The stunning allegations, published first by Narco News and days after that reported in the US mainstream media, should prompt serious questions about the veracity of the drug war, raising the specter that it is little more than an ugly pretense designed to protect the interests of a powerful elite at the expense of democracy and the mass of people in both the US and Mexico.

Narco News

Now, the deal with the Sinaloa gang made ostensibly to entrap other gangs (Jesus, how many times?) is not the only thing that could be problematic for President #Compromise. It is also being alleged that the Sinaloa gang was granted rights to smuggle tons of drugs into Chicago.
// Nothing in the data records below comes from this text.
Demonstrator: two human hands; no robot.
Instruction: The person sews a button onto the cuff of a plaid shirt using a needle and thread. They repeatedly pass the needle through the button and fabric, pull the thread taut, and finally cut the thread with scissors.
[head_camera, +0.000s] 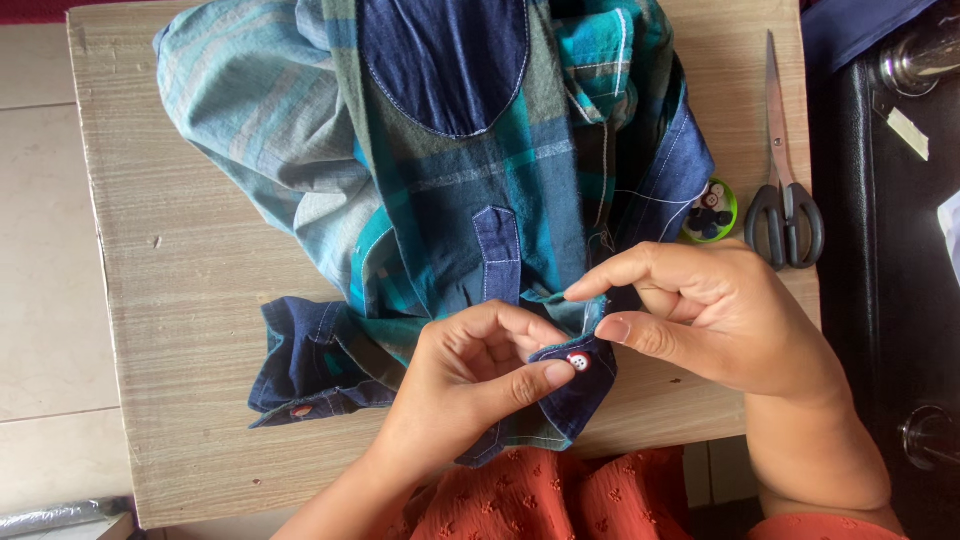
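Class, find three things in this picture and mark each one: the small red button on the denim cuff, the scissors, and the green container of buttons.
red button (578, 361), head view, on its face.
scissors (786, 215), head view, on the dark handle loops.
green container (728, 222), head view, on its right rim.

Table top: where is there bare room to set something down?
The table is bare along its left side, between the plaid shirt and the left edge, and along the front-left strip below the denim cuff. The right side is crowded: scissors, green button dish, both hands.
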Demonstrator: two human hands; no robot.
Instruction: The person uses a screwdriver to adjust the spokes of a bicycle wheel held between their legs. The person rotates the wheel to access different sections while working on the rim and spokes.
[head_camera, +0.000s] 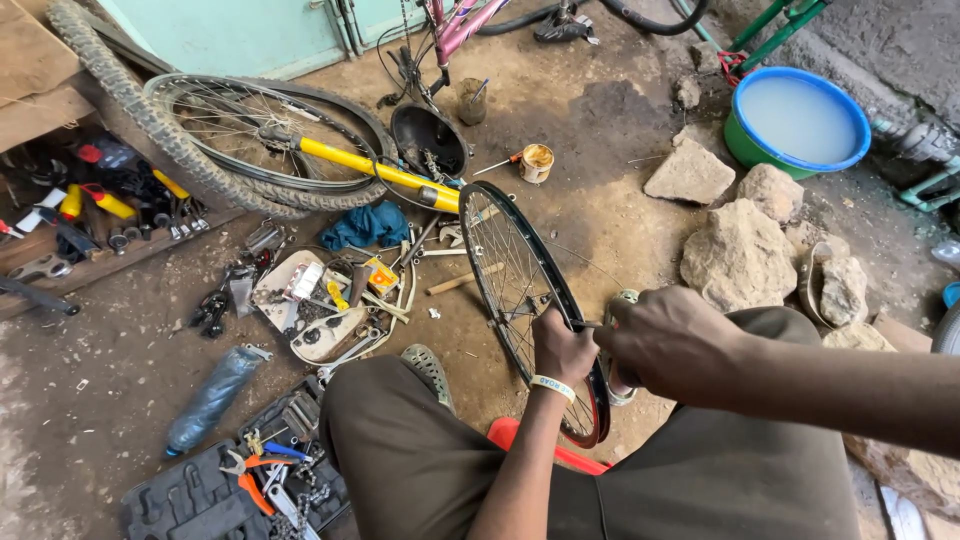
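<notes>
Head view, looking down over the seated person's knees: the left hand (562, 350) is closing in a fist around the rim of an upright bicycle wheel (520, 290), which is standing on edge between the legs; the right hand (672, 340) is curling shut just beside it at the same stretch of rim, what it is pinching being hidden. A green basin with a blue rim (752, 140) is holding cloudy water at upper right. A small tin (537, 162) is holding tan paste, and a dark pot (471, 100) is sitting behind it. A shallow tray (275, 290) is carrying small parts, and a black tool case (190, 495) is lying open with pliers. Rocks (740, 250) are crowding the right edge; bare packed earth is lying open behind the wheel. A yellow-framed bicycle (270, 140) is lying by the pale green door (240, 35).
</notes>
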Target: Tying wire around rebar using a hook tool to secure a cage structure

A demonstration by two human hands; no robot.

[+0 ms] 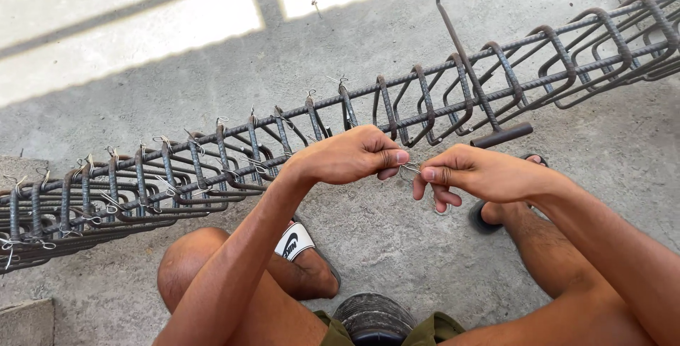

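Tie wire (411, 169), thin and springy at frame centre, sits pinched at both ends between left hand (350, 155) and right hand (482, 174), likely bending easily.

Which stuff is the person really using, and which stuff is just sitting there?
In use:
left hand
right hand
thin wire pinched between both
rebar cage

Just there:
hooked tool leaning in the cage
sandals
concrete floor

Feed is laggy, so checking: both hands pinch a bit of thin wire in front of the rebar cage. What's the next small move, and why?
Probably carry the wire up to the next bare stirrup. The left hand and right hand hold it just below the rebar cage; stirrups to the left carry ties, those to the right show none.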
Yes, I do believe it.

The son of a heavy hitter in a powerful Mexican drug trafficking organization has filed explosive legal pleadings in federal court in Chicago accusing the US government of cutting a deal with the the “Sinaloa Cartel” that gave its leadership “carte blanche to continue to smuggle tons of illicit drugs into Chicago and the rest of the United States.”

[...]

[Jesus Vicente] Zambada Niebla also claims to be an asset of the US government.

[...]

The latest allegations being advanced by Zambada Niebla, who is now being held in solitary confinement in a jail cell in Chicago, are laid out in motions filed late this week in federal court. Those pleadings spell out the supposed cooperative relationship between the US Department of Justice and its various agencies, including DEA and the FBI, and the leaders of the “Sinaloa Cartel” — including Zambada Niebla.

Narco News

Mr. Zambada will not live long if I’m any judge of these kinds of things. And we will never get the real story about why “Fast and Furious” was implemented. Just its name leads me to believe it was perpetrated by people no smarter than the ones who thought taking over Iraq would be “a cakewalk.”

....but hey, do what you want....you will anyway.